If you want to go that way, steer for the yellow ecology blocks, enter the parking lot beyond and follow the fence line. The trail runs along the base of the hill, around a vast collection of parking lots, turns east at the top of the school bus parking lot and then heads south alongside the Interbay rail yards.
TrailBear turned right instead and headed up the sidewalk onto the Magnolia Bridge. It is a sight. The underside of the bridge is festooned with steel clamps and trusses and beams and braces and such. One look at the bridge and you know you really do not want to be on, under or near this thing in a quake. Of course, the problem is knowing when the quake will arrive. TB has a dollar that says it will come down in a cloud of dust and rubble.
TB takes the sidewalk and makes his way to the far end at Elliott Ave. Head down Elliott for a block and you will find your first trail sign pointing the way to…
THE BIKE/PED OVERPASS, N47.63220 W122.37603
Up you go. They have hung this on the Galer St. Bridge. It will take you over the rail lines and deposit you (if you use the sidewalk, not the stairs) at the Terminal 91 Trail at Galer and 16th Ave. Here are some more trail signs.
Notice the rope work design on the walls of the overpass ramp. This is better looking art that some of the stuff over in the Olympic Sculpture Park. Head down the trail with a parking lot to the left and Pier 91 on the right. Ride on down to the point and continue on to Elliott Bay Park and the …
FISHING PIER, N47.62633 W122.37452
If you are not here to fish, the other feature at the pier is a restroom with water. This is the only restroom that the TrailBear found on the trail, so note the location. There may be others tucked in corners. If you find one, send TrailLink a note and update the map. From the fishing pier you have a good view of the grain terminal ahead. Note that the trail splits into a waterfront track and an inside track. Ahead is Myrtle Edwards Park and the …
THE POCKET BEACH, N47.61698 W122.35788
They created this beach out of a pile of rip rap and a failing seawall. The results are a nice little pocket beach and a great boardwalk with views over the Sound. Nice job. The sign explains how they did it. Ahead, at the end of the boardwalk is the trail end and …
THE FATHER AND SON FOUNTAIN, N47.61498 W122.35505
When Der Bear arrived at the end of the trail, here was this guy with no clothes, arms outstretched toward a large fountain of water. Little did he know that the son is hidden in the water. On the hour he will be revealed and dad will be hidden. This means that we have left Myrtle Edwards behind and entered the …

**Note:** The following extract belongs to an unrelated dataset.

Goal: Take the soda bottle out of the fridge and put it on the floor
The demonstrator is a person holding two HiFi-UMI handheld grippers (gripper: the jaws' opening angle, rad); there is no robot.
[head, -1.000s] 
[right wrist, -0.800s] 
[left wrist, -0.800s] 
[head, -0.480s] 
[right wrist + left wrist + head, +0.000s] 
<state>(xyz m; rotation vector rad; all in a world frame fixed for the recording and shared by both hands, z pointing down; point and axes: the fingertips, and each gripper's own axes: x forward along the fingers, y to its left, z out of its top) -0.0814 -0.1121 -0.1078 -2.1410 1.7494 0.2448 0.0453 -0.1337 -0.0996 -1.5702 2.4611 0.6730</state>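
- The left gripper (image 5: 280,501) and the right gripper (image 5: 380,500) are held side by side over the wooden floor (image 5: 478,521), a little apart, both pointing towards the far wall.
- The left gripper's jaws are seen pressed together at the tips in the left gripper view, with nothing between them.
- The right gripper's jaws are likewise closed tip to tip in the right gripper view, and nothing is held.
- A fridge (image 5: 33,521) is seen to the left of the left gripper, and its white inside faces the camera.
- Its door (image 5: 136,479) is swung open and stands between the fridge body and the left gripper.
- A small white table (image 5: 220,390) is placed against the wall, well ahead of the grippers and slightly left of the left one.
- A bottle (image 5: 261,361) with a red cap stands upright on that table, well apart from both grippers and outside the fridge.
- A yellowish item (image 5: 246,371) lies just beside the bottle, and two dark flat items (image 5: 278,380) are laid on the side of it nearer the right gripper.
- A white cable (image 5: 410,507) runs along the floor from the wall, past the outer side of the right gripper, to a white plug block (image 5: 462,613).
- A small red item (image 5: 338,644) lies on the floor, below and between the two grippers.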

OLYMPIC SCULPTURE PARK, N47.61596 W122.35572
Here is a nine acre park straddling the rail line. You will need to explore the corners to find all the art. TB liked the Calder “Eagle.” He was not impressed by the grouping of the two washers and old record player. (It’s a joke, right?) He has seen this sort of thing done much better in front of many trailers in rural Washington, including some very vigorous folk art arrangements of tires and cars.
For a map and interactive tour of the park, check out this site…
Now you can retrace your ride up to Terminal 91. If you want a loop ride, go the opposite direction – along the rail yards or over the Magnolia Bridge.
If you want more, there is a bit of the Burke Gilman Trail from the locks to Golden Gardens to the north, along with the Ship Canal Path on the south bank and the rest of the Burke Gilman on the opposite shore. You could make a day’s outing with these three trails. Be sure to stop off in Fremont and have your picture taken with Vladimir Illich Ulyanov, o.k.a Lenin. It’s just three blocks up from the trail.